Foi socialista, amigo de Mário Soares e Jorge Sampaio teve sucesso com governos socialistas e não socialistas, provando que o sucesso e os bons resultados económicos também ocorrem com governos socialistas e com gente de pensamento político próximo da esquerda.
Atravessou sem grandes sobressaltos o PREC, no Alentejo, bastião do comunismo, usou de mão-de-obra alentejana, a tal que tem fama de não gostar de trabalhar.
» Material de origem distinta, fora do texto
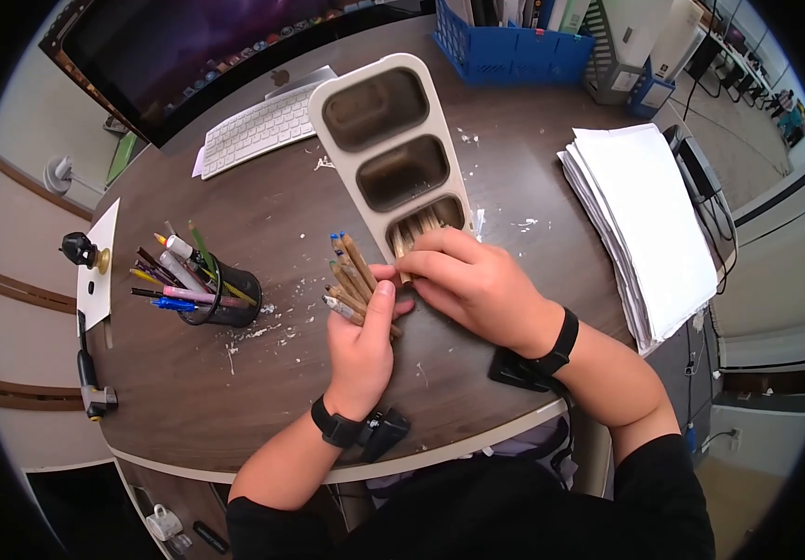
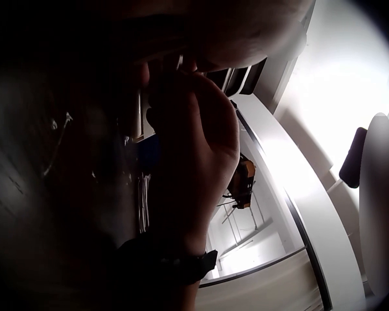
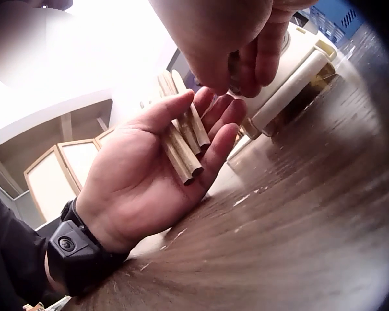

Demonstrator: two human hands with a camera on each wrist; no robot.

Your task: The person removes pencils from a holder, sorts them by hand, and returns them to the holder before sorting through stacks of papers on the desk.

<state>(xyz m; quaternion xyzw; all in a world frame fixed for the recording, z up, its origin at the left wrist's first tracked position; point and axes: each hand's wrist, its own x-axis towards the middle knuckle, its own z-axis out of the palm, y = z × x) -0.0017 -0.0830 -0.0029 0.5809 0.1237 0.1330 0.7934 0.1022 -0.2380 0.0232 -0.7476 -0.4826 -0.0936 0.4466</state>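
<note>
My left hand holds a bundle of brown pencils, their coloured tips pointing up and away. In the right wrist view the pencils lie across the palm of the left hand, under its thumb. My right hand is at the near end of a cream three-compartment tray, its fingertips pinching a pencil beside the left fingertips. More pencils lie in the tray's nearest compartment. The left wrist view is dark and shows the left hand without its pencils clearly.
A mesh cup of pens stands at left. Behind are a keyboard and monitor. A paper stack lies at right, a blue basket at the back. White shavings dot the desk; a black object lies near its front edge.
</note>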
A aprovação de um voto de pesar, por unanimidade na Assembleia da República, evidencia o respeito de todos os partidos políticos, lhe devem. Serviu o interior do País e a sua população, distribuindo riqueza e satisfazendo necessidade básicas, dinamizou vila de Campo Maior, muito mais do que quaisquer políticas conseguiram fazer noutra vila do interior e tornou-se uma referência no negócio do cafés que ultrapassou fronteiras.
Deixou marcas positivas no País vizinho, nomeadamente em Badajoz, que agora o quer reconhecer como filho adotivo, onde se chegou a refugiar uma ordem de prisão por alegada fuga aos impostos, da qual foi absolvido.
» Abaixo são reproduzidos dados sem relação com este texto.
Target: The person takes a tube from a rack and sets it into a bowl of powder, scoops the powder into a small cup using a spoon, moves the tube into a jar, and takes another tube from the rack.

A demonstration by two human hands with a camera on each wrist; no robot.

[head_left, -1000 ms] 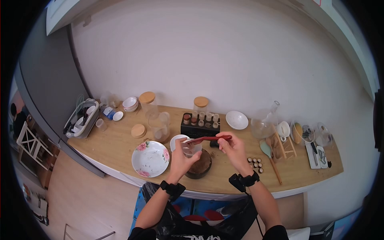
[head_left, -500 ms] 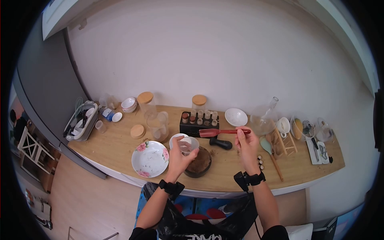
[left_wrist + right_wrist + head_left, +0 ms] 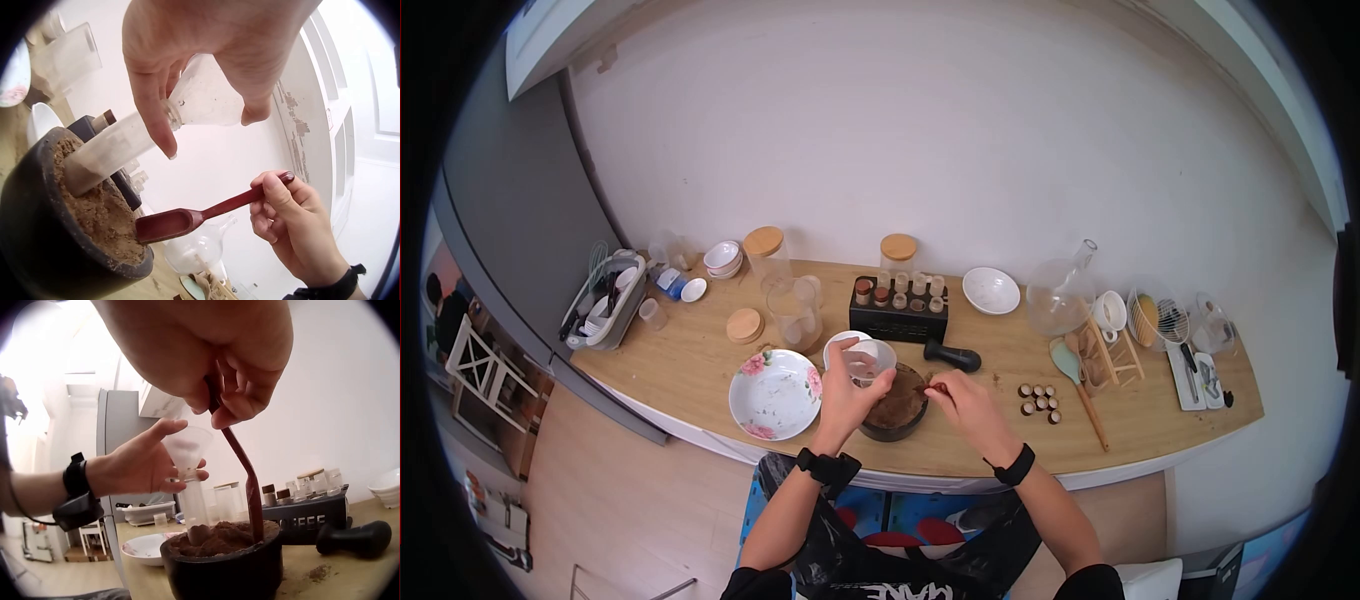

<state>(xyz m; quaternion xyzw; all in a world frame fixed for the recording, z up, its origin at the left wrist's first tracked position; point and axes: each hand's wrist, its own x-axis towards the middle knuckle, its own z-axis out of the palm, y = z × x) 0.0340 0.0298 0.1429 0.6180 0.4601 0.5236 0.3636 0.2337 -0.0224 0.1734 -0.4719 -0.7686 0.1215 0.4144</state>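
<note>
I saw the long light wooden countertop running across the middle of the head frame. Just below frame centre sat the round black mortar bowl filled with brown powder. Left of it lay the white plate with pink flowers, apart from the bowl. Behind the bowl, toward upper centre, stood the black rack of small spice vials, and right of that the black pestle lay on its side. Further right sat the clear round glass flask and the white bowl.

My left hand curled thumb and fingers around the clear plastic funnel, which sat on top of the frosted plastic tube; the tube's lower end rested in the powder at the bowl's left side. Hand was clamped on the funnel and tube neck, fingers bent.

My right hand, just right of the bowl, pinched the upper handle of the dark red wooden scoop between thumb and curled fingers. In the right wrist view the scoop's head was dug down into the powder; in the left wrist view it sat at the bowl's right rim, touching the powder.
</note>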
Este Homem, foi o Maior do seu Campo de atuação, ao conseguir fazer o que fez, com o apoio da sua família, dos seus empregados, dos seus amigos, dos seus clientes, em Campo Maior. Talvez se os empresários seguissem o seu exemplo, não fossem necessários Códigos de Ética e de Conduta nas empresas, nem tanta regulação e leis, nem existiram tantas queixas de que a justiça não funciona.
Espalhou simpatia, simplicidade e generosidade, foi o rosto sorridente daquilo que supostamente era impossível fazer no interior de um País pequeno, dignificando-o.
Embora tenha ido diversas vezes a Campo Maior e até visitado a Adega Mayor, nunca tive a honra de conhecer Rui Nabeiro. No entanto, através da leitura do livro Almoço de Domingo de José Luís Peixoto tenha percebido a sua sabedoria, grandeza e generosidade.
Deixo já uma sugestão para a palavra do ano de 2023, “Exemplo” porque Nabeiro é um bom exemplo daquilo que deveria ser o comportamento de todos nós, em especial empresários e/ou empreendedores que perseguem e bem o lucro, mas deviam de fugir da ganância.
E para rematar não posso deixar de salientar o cartoon de Henri Cartoon Qualidade Pos Vida sobre Rui Nabeiro que me parece ser um resumo perfeito da vida do comendador e do seu legado.